It is time for the American people to
insist Mr. Cheney stop talking nonsense and to tell Mr. Cheney
and his fellow "oil man" President Bush that they
have to wean themselves from the economically and environmentally
costly energy policies that keep taxpayers, consumers and environmentalists
hooked on oil coal and nuclear power.
Federal policy over the past century
has largely failed to promote an energy system based on safe,
secure, economically affordable, and environmentally benign
energy sources. The tax code, budget appropriations, and regulatory
processes overwhelmingly have been used to subsidize dependence
on fossil fuels and nuclear power. The result: increased sickness
and premature deaths, depleted family budgets, acid rain destruction
of lakes, forests, and crops, oil spill contamination, polluted
rivers and loss of aquatic species and the long-term peril of
climate change and radioactive waste dumpsonot to mention a
dependency on external energy supplies.
There is an alternative. Three decades
of detailed assessments, on-the-ground results, and research
and development innovations in the energy-consuming devices
used in our buildings, vehicles and industries undeniably show
that energy efficiency and renewable energy technologies are
superior energy options for society. They offer a present and
future path that is economically attractive, safe and secure
from large-scale or long-term risks or threats to public health,
future generations, and the environment.
But embarking on that path requires overcoming
the power of the oil, nuclear and other conventional fuel industries
to which both the Republicans and Democrats are indentured.

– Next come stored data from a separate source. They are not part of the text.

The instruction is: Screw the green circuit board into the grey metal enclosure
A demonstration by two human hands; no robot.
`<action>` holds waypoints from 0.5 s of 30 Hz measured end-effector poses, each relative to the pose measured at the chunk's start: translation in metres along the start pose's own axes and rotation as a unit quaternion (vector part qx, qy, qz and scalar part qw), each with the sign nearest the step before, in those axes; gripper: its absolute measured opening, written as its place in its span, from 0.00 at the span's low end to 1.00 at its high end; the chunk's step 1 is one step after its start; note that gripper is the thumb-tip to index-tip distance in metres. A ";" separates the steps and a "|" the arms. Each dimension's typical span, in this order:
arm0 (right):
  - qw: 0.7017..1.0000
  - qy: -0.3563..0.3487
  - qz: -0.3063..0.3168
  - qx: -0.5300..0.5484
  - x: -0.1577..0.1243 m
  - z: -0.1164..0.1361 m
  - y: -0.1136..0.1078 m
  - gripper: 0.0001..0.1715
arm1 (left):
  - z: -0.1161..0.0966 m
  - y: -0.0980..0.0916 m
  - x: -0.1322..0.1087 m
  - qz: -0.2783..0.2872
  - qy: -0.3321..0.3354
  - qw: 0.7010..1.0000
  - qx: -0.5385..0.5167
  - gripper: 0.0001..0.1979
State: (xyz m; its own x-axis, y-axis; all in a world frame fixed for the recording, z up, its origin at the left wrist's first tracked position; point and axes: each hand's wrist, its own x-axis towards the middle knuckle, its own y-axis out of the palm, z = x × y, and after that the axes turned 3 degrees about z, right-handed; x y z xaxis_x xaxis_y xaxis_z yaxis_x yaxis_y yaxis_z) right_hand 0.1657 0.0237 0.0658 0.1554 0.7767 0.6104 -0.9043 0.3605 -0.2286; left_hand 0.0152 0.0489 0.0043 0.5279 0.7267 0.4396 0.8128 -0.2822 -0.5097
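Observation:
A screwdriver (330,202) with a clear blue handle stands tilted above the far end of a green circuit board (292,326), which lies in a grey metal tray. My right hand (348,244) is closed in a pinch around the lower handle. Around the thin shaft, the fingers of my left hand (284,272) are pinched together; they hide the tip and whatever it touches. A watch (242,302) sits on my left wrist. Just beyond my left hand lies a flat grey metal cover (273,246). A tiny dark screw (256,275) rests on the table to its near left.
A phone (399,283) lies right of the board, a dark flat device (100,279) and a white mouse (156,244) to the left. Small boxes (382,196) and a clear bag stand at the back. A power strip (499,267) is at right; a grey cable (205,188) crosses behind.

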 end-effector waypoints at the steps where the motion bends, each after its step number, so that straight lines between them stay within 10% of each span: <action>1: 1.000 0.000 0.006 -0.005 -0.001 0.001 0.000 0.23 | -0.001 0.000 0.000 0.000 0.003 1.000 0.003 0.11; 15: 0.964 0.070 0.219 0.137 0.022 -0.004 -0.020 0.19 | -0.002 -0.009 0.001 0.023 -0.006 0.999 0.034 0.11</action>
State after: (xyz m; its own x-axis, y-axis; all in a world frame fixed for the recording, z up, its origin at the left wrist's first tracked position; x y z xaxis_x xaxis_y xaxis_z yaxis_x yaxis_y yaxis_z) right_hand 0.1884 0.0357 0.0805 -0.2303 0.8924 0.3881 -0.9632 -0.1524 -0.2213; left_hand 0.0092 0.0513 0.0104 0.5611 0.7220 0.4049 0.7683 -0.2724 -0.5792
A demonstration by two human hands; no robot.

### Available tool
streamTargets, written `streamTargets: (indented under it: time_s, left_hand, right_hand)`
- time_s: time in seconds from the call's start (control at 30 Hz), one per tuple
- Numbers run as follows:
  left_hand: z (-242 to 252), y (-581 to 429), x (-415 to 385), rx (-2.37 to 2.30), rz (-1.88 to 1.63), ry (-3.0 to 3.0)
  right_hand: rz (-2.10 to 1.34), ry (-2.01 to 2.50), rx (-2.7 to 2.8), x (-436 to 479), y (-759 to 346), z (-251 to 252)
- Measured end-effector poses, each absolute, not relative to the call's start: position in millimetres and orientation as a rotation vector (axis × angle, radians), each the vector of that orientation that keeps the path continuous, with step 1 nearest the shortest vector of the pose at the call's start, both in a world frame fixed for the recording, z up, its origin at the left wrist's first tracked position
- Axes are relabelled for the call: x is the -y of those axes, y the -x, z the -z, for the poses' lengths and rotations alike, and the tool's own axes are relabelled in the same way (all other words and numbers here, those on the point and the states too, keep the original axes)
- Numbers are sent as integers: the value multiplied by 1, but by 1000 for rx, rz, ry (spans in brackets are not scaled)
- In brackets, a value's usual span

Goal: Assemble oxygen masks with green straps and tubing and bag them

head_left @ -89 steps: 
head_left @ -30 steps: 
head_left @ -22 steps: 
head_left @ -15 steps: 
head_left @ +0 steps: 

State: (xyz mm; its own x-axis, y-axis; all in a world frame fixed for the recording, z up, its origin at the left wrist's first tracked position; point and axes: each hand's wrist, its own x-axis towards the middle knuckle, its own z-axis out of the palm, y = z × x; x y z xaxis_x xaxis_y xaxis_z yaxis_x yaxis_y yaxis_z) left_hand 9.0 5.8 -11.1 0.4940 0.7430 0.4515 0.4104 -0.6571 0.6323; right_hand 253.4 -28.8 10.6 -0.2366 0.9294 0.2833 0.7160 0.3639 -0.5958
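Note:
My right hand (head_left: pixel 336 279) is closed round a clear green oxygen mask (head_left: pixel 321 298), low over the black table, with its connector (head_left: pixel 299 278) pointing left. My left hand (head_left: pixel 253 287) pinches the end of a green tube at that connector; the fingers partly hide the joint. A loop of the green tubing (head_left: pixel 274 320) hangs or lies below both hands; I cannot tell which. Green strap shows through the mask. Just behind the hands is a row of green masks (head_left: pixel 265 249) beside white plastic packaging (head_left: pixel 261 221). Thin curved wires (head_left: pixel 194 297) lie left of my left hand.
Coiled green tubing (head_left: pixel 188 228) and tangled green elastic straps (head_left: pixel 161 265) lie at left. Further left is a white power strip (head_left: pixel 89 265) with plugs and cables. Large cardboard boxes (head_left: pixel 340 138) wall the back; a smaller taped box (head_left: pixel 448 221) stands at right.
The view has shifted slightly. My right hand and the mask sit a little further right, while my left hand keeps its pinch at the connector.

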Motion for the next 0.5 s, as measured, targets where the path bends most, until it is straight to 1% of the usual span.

Under the thumb of the dirty fuel industries, Congress and
the Executive branch have refused to adopt even the most modest,
common sense measures. For example, when the President's Committee
of Advisors on Science and Technology concluded in a 1997 report
that doubling the Department of Energy's efficiency R&D
funding would produce a 40 to 1 return on the investment for
the nation, Congress responded by proposing deep cuts in the
efficiency and renewables R&D budgets.
The Clinton/Gore Administration nod to
increased energy efficiency relied largely on corporate welfare.
Rather than push for an increase in auto fuel-efficiency standards,
the Administration established the Partnership for a New Generation
of Vehicles (PNGV). PNGV is a $1.5 billion subsidy program for
the Big Three auto companies that has done nothing to improve
auto fuel efficiency but has served as a convenient smokescreen
behind which the industry has been able to fend off new regulatory
requirements for more efficient cars.
Energy
Innovations: A Prosperous Path to a Clean Environment, a joint study prepared by half a dozen of the
nation's prominent energy and environmental research and advocacy
groups, shows that a handful of simple and straightforward measures
could produce a significant reduction in sulfur dioxide (SO2)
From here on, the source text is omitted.